Eva Beining: Das kommt darauf an. Wir – das heißt ein Facharzt für Neonatologie und eine spezielle Pflegefachkraft – kommen zu jeder Geburt dazu, bei der sich abzeichnet, dass das Kind nicht spontan oder nicht ganz gesund zur Welt kommen wird. Dabei muss es sich nicht unbedingt um Notsituationen oder den „Ausnahmezustand“ handeln.
Generell ist es immer wichtig, mit den Eltern zu sprechen und ihnen die momentane Situation zu erklären. Dabei muss man sie dort abholen, wo sie stehen. Bei manchen Geburten haben wir bereits während der Schwangerschaft gemerkt, dass das Kind nicht ganz gesund zur Welt kommen wird, zum Beispiel, wenn Fehlbildungen bereits im Ultraschall zu erkennen sind.
In anderen Momenten erfahren die Eltern erst nach der Geburt, dass ihr Kind eventuell operiert werden muss oder schwer erkrankt ist. Hier ist der Schock natürlich erst einmal groß. Wichtig ist, den Eltern nichts zu verschweigen, aber im Gespräch auch Positives hervorzuheben und den Eltern Mut zu machen.

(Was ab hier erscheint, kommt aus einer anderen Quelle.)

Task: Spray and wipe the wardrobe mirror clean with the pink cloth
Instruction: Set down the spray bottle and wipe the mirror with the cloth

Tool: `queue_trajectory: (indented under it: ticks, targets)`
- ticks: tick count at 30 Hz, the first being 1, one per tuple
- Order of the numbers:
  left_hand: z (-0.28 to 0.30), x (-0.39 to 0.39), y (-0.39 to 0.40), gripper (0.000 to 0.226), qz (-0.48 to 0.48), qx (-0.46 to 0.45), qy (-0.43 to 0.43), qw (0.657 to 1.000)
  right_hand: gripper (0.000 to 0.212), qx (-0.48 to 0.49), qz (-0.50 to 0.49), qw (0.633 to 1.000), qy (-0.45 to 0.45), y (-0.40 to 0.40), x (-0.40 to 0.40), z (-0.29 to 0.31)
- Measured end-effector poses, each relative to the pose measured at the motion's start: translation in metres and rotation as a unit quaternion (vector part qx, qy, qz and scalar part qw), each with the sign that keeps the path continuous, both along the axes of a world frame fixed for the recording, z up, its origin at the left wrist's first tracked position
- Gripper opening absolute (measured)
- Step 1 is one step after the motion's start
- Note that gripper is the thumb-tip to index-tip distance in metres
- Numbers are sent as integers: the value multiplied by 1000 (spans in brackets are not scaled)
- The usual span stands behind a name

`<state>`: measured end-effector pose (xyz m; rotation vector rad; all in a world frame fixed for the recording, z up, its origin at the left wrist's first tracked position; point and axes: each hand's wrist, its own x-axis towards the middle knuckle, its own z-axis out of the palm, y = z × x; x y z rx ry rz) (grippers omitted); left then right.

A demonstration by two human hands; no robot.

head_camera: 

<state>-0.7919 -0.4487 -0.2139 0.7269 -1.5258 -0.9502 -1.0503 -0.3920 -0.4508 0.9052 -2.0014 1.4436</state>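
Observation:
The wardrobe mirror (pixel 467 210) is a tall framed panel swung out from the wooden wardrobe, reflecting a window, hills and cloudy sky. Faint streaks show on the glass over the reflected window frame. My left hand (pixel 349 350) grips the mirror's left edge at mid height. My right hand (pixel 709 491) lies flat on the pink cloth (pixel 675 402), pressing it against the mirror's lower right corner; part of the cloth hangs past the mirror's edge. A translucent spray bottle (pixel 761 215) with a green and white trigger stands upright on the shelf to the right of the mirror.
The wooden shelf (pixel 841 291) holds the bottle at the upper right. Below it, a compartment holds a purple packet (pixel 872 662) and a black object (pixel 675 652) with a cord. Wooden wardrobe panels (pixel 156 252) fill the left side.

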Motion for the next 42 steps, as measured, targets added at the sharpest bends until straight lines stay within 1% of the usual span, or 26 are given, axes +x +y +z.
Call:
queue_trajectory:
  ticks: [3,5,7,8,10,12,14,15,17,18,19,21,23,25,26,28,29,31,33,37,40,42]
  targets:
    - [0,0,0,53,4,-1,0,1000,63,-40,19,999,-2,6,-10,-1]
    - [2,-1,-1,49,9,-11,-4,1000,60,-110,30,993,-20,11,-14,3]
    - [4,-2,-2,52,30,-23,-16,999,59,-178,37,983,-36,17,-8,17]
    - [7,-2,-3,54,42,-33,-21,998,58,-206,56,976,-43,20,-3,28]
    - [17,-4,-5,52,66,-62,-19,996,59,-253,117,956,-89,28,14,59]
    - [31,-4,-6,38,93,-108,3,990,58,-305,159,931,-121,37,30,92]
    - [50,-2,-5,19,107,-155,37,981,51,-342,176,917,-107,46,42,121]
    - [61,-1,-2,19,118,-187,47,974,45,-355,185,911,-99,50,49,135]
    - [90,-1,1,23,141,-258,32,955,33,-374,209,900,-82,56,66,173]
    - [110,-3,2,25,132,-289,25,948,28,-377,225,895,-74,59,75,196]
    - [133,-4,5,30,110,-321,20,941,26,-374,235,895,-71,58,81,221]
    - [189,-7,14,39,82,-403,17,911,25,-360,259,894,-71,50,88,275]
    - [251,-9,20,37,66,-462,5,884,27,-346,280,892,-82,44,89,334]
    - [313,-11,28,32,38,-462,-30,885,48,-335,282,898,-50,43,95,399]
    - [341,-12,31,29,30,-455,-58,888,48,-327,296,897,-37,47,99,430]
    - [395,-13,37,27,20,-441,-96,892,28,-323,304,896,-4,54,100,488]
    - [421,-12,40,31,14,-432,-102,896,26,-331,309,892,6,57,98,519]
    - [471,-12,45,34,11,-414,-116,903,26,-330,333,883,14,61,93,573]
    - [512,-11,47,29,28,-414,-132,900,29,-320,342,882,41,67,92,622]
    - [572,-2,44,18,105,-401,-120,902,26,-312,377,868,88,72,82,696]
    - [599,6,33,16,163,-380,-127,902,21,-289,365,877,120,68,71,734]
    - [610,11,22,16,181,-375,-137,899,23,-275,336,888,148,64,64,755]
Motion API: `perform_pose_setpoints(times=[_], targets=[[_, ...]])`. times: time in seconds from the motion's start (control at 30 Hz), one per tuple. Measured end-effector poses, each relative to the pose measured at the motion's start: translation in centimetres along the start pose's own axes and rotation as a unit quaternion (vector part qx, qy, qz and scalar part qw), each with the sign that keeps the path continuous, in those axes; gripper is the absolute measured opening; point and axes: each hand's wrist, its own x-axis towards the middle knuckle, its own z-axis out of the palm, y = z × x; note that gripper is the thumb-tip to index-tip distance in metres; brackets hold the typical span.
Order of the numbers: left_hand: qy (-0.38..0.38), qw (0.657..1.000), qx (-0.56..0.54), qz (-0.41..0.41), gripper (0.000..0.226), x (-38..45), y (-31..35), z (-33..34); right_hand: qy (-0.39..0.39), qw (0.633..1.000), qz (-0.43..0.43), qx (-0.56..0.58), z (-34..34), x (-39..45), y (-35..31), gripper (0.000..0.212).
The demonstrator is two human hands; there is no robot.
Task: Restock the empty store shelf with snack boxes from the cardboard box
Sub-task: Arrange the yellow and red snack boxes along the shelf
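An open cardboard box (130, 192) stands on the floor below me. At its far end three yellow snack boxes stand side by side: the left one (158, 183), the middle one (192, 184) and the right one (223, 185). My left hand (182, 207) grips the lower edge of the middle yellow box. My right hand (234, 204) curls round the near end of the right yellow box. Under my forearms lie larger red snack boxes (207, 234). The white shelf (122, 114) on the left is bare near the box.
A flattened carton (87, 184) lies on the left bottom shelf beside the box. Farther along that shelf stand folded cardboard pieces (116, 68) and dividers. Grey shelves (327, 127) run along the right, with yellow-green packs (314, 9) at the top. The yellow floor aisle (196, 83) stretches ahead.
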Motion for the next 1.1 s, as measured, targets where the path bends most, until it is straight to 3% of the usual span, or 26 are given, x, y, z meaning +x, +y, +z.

Ganz anders ist es wiederum, wenn es sich um einen Notfall handelt, in dem das Kind zum Beispiel Schwierigkeiten mit der Atmung hat. Hier ‚funktioniere‘ ich erst einmal und versuche, dem Kind zu helfen, es zu beatmen oder im schlimmsten Fall auch zu reanimieren. Wir sind ein eingespieltes Team. Jeder von uns weiß, was zu tun ist – und macht es dann einfach. Wenn das Kind dann gut versorgt ist, läuft alles so ab wie nach einer normalen Geburt.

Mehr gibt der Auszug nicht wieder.